*YOUR OBJECTIVE*.
Each line of the listing below must be returned exactly.

*DATA FOR THIS TASK*.

§ §

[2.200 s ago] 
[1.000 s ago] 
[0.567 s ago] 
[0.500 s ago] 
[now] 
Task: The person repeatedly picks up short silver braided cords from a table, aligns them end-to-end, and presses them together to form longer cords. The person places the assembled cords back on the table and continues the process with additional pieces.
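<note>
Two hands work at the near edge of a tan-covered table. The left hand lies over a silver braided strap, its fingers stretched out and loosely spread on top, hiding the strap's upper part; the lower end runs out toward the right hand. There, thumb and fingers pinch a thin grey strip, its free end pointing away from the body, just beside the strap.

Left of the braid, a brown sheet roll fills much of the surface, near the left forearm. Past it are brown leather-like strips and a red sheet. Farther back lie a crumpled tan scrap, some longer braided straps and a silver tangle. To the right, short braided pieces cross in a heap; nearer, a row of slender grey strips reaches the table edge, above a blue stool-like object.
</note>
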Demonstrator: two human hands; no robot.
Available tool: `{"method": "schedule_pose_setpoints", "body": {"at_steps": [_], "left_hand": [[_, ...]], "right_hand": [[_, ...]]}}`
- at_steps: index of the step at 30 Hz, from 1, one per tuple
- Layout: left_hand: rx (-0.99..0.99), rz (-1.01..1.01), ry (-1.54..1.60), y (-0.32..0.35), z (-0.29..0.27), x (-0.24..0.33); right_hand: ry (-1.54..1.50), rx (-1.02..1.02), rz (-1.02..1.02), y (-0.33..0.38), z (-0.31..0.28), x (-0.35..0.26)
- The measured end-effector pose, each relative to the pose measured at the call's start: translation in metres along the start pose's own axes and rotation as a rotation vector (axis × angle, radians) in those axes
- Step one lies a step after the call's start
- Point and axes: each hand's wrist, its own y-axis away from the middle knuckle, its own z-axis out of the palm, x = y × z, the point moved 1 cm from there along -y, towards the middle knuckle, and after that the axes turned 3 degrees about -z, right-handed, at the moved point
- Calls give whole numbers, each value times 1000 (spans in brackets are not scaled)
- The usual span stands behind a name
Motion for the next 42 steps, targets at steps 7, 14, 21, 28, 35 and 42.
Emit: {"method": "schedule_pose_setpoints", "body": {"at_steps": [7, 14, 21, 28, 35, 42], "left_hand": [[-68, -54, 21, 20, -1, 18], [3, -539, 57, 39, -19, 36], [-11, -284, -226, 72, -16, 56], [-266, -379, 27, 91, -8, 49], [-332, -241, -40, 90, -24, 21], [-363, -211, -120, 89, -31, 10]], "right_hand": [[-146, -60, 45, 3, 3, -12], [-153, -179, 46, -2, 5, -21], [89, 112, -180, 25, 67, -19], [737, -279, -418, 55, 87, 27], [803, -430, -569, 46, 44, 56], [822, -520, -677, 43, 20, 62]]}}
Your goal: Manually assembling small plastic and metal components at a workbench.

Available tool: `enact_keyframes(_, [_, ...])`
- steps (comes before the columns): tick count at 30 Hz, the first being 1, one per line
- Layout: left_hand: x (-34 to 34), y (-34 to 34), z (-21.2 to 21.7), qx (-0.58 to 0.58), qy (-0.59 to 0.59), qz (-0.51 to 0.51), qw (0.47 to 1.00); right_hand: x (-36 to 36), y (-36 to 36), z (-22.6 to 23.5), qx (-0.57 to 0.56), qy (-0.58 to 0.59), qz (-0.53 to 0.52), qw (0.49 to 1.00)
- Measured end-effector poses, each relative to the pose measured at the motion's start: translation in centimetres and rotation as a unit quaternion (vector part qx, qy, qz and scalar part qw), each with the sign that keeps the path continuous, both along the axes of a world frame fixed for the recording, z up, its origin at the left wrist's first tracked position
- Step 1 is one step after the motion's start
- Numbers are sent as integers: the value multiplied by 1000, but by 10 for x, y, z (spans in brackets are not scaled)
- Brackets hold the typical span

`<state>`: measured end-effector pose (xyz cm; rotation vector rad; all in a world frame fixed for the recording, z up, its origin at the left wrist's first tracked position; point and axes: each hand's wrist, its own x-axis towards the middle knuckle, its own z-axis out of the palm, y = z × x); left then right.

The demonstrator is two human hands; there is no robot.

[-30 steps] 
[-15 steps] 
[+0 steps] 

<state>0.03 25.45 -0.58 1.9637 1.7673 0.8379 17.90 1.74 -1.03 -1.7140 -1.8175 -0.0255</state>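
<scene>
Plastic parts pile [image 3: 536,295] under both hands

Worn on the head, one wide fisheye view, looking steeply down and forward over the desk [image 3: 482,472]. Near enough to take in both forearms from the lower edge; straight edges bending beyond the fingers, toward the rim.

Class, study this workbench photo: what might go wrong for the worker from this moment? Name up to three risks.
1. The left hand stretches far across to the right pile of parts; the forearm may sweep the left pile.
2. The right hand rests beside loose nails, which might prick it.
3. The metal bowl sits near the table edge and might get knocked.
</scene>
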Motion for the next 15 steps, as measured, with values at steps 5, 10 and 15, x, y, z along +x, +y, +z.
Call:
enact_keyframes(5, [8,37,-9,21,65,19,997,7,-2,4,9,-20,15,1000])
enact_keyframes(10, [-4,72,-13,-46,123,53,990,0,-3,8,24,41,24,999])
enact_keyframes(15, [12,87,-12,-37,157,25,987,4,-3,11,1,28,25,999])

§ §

*ANSWER*.
[2.200 s ago] 
[1.000 s ago] 
[0.567 s ago] 
[0.500 s ago] 
[now] 
Task: The person repeatedly picks up short silver braided cords from a table, aligns them end-to-end, and presses them together to form longer cords. The person places the assembled cords back on the table and continues the process with additional pieces.
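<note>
Two hands work at the near edge of a tan-covered table. The left hand lies over a silver braided strap, its fingers stretched out and loosely spread on top, hiding the strap's upper part; the lower end runs out toward the right hand. There, thumb and fingers pinch a thin grey strip, its free end pointing away from the body, just beside the strap.

Left of the braid, a brown sheet roll fills much of the surface, near the left forearm. Past it are brown leather-like strips and a red sheet. Farther back lie a crumpled tan scrap, some longer braided straps and a silver tangle. To the right, short braided pieces cross in a heap; nearer, a row of slender grey strips reaches the table edge, above a blue stool-like object.
</note>
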Demonstrator: two human hands; no robot.
Available tool: `{"method": "schedule_pose_setpoints", "body": {"at_steps": [_], "left_hand": [[_, ...]], "right_hand": [[_, ...]]}}`
- at_steps: index of the step at 30 Hz, from 1, one per tuple
- Layout: left_hand: rx (-0.99..0.99), rz (-1.01..1.01), ry (-1.54..1.60), y (-0.32..0.35), z (-0.29..0.27), x (-0.24..0.33); right_hand: ry (-1.54..1.50), rx (-1.02..1.02), rz (-1.02..1.02), y (-0.33..0.38), z (-0.31..0.28), x (-0.35..0.26)
- The measured end-effector pose, each relative to the pose measured at the call's start: translation in metres along the start pose's own axes and rotation as a rotation vector (axis × angle, radians) in those axes
- Step one lies a step after the call's start
- Point and axes: each hand's wrist, its own y-axis away from the middle knuckle, its own z-axis out of the palm, x = y × z, the point moved 1 cm from there along -y, towards the middle knuckle, and after that the axes turned 3 degrees about -z, right-handed, at the moved point
- Calls give whole numbers, each value times 1000 (spans in brackets are not scaled)
- The usual span stands behind a name
Motion for the next 42 steps, targets at steps 7, 14, 21, 28, 35 and 42.
Emit: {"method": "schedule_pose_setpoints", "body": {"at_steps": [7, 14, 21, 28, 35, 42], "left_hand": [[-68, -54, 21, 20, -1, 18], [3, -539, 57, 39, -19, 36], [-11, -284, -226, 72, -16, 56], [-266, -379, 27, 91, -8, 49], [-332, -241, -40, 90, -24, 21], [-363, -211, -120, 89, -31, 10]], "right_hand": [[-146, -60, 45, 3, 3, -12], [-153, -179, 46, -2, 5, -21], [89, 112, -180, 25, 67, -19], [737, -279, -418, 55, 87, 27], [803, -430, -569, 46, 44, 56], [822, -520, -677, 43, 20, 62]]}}
Your goal: Manually assembling small plastic and metal components at a workbench.

Available tool: `enact_keyframes(_, [_, ...])`
- steps (comes before the columns): tick count at 30 Hz, the first being 1, one per line
- Layout: left_hand: x (-34 to 34), y (-34 to 34), z (-21.2 to 21.7), qx (-0.58 to 0.58), qy (-0.59 to 0.59), qz (-0.51 to 0.51), qw (0.47 to 1.00); right_hand: x (-36 to 36), y (-36 to 36), z (-22.6 to 23.5), qx (-0.57 to 0.56), qy (-0.58 to 0.59), qz (-0.53 to 0.52), qw (0.49 to 1.00)
- Measured end-effector poses, each relative to the pose measured at the motion's start: translation in centimetres and rotation as a unit quaternion (vector part qx, qy, qz and scalar part qw), each with the sign that keeps the path continuous, both along the axes of a world frame fixed for the recording, z up, its origin at the left wrist's first tracked position
- Step 1 is one step after the motion's start
- Numbers are sent as integers: the value multiplied by 1000, but by 10 for x, y, z (spans in brackets are not scaled)
- Brackets hold the typical span

`<state>`: measured end-effector pose (xyz cm; rotation vector rad; all in a world frame fixed for the recording, z up, its origin at the left wrist's first tracked position; point and axes: each hand's wrist, its own x-axis towards the middle knuckle, its own z-axis out of the palm, y = z × x); left then right.

The demonstrator is two human hands; there is no robot.

[-30 steps] 
[-15 steps] 
[+0 steps] 

<state>0.03 25.45 -0.58 1.9637 1.7673 0.8379 17.90 1.74 -1.03 -1.7140 -1.8175 -0.0255</state>
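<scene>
Plastic parts pile [image 3: 536,295] under both hands

Worn on the head, one wide fisheye view, looking steeply down and forward over the desk [image 3: 482,472]. Near enough to take in both forearms from the lower edge; straight edges bending beyond the fingers, toward the rim.

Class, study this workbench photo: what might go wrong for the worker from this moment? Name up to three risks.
1. The left hand stretches far across to the right pile of parts; the forearm may sweep the left pile.
2. The right hand rests beside loose nails, which might prick it.
3. The metal bowl sits near the table edge and might get knocked.
</scene>
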Motion for the next 15 steps, as measured, with values at steps 5, 10 and 15, x, y, z along +x, +y, +z.
Call:
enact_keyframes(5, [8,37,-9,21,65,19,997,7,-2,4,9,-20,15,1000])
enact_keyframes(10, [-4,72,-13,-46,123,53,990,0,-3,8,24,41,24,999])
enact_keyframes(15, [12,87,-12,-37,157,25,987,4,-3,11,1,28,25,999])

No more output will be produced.